The US Freedom of Information Act (FOIA), which dates back to 1967, has provided the public and mostly the press in the United States the right to request access to records from any federal agency—and has been described as “the law that keeps citizens in the know about their government”.

As a result, some of the newspaper scoops and insider information in the US mainstream media have come following requests from American journalists under the FOIA.

But a longstanding proposal for a FOIA at the United Nations has failed to get off the ground due largely to the inaction by the 193-member General Assembly, the UN’s highest policy making body, resulting in the lack of transparency in the inner workings of the UN and its Secretariat.

So has the proposal for a UN Special Envoy to deal with safety of journalists—dead on arrival (DOA).

Andreas Bummel, Executive Director, Democracy Without Borders, told IPS: the UN is an institution that exercises public authority directly and indirectly with over 30,000 working in the Secretariat (plus the UN system worldwide).

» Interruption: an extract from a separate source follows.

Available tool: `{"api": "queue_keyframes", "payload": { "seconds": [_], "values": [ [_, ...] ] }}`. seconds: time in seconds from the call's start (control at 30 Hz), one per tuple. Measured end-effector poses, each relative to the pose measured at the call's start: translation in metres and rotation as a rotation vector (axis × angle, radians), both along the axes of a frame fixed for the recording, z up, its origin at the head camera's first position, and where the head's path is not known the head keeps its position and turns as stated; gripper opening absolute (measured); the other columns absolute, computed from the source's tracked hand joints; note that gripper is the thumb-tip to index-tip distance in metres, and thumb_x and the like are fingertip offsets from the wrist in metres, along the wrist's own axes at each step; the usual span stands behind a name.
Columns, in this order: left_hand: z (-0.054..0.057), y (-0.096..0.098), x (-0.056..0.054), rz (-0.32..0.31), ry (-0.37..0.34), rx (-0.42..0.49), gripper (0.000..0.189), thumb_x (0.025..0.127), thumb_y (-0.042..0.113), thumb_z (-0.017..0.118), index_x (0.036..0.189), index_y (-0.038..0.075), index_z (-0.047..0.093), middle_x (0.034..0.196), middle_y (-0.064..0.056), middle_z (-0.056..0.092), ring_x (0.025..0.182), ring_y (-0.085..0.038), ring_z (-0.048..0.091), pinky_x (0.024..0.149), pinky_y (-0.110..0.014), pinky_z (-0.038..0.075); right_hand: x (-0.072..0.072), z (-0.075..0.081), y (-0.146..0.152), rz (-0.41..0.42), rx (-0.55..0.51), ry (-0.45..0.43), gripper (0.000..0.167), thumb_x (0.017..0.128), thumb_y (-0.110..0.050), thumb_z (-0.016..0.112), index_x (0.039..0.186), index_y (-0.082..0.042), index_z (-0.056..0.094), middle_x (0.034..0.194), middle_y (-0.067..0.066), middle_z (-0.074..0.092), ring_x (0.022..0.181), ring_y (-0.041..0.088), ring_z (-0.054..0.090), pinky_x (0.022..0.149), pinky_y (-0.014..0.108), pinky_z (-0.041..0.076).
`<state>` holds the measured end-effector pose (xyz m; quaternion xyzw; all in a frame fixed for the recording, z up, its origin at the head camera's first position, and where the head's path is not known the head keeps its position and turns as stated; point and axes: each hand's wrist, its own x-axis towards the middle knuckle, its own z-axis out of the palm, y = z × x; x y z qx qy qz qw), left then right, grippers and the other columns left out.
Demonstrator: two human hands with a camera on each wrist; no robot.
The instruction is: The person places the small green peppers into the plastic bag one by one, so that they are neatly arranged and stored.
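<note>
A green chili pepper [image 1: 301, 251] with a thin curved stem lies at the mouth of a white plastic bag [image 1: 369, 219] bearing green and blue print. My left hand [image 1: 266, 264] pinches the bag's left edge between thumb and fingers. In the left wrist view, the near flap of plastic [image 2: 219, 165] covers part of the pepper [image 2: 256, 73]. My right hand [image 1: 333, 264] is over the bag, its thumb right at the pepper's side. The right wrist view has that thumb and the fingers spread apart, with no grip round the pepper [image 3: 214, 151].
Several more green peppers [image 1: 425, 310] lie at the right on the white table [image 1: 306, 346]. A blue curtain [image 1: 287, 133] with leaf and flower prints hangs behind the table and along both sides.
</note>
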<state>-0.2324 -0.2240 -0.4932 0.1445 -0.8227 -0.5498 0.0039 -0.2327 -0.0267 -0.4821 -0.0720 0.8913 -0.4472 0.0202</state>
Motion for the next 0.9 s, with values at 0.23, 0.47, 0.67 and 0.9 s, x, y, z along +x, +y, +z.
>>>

“As such, it needs to be accountable not only to its member states but to citizens and the public at large.

Establishing a proper freedom of information procedure at the UN will be an important tool to enhance this, declared Bummel, co-author of “A World Parliament: Governance and Democracy in the 21st Century.”

Martin S. Edwards, Professor and Chair, School of Diplomacy and International Relations at Seton Hall University in the US, told IPS: “I must admit I don’t know the legal angles here. This having been said, it’s pretty clear to me that the only way forward for the UN in an era of political division is greater transparency”

Greater efforts to “tell your story better” are not enough. You can’t advocate for “effective, accountable, and inclusive” institutions at the national level without it, within the UN system too. Things like access to information are an essential step in that direction, he added.

In the US, federal agencies are required to disclose any information requested under the FOIA unless it falls under one of nine exemptions which protect interests such as personal privacy, national security, and law enforcement.

In Australia, the legislation is known as Right2Know; in Bangladesh, the Right to Information (RTI) provides resources for those seeking to file a request with government agencies; in Japan, the Citizens’ Centre for Information Disclosure offers help to those interested in filing requests; in India, the Right to Information: a Citizen Gateway is the portal for RTI; Canada’s Access to Information Act came into force in 1983 and Kenya’s Access to Information Act was adopted in August 2016, according to the Centre for Law and Democracy (CLD).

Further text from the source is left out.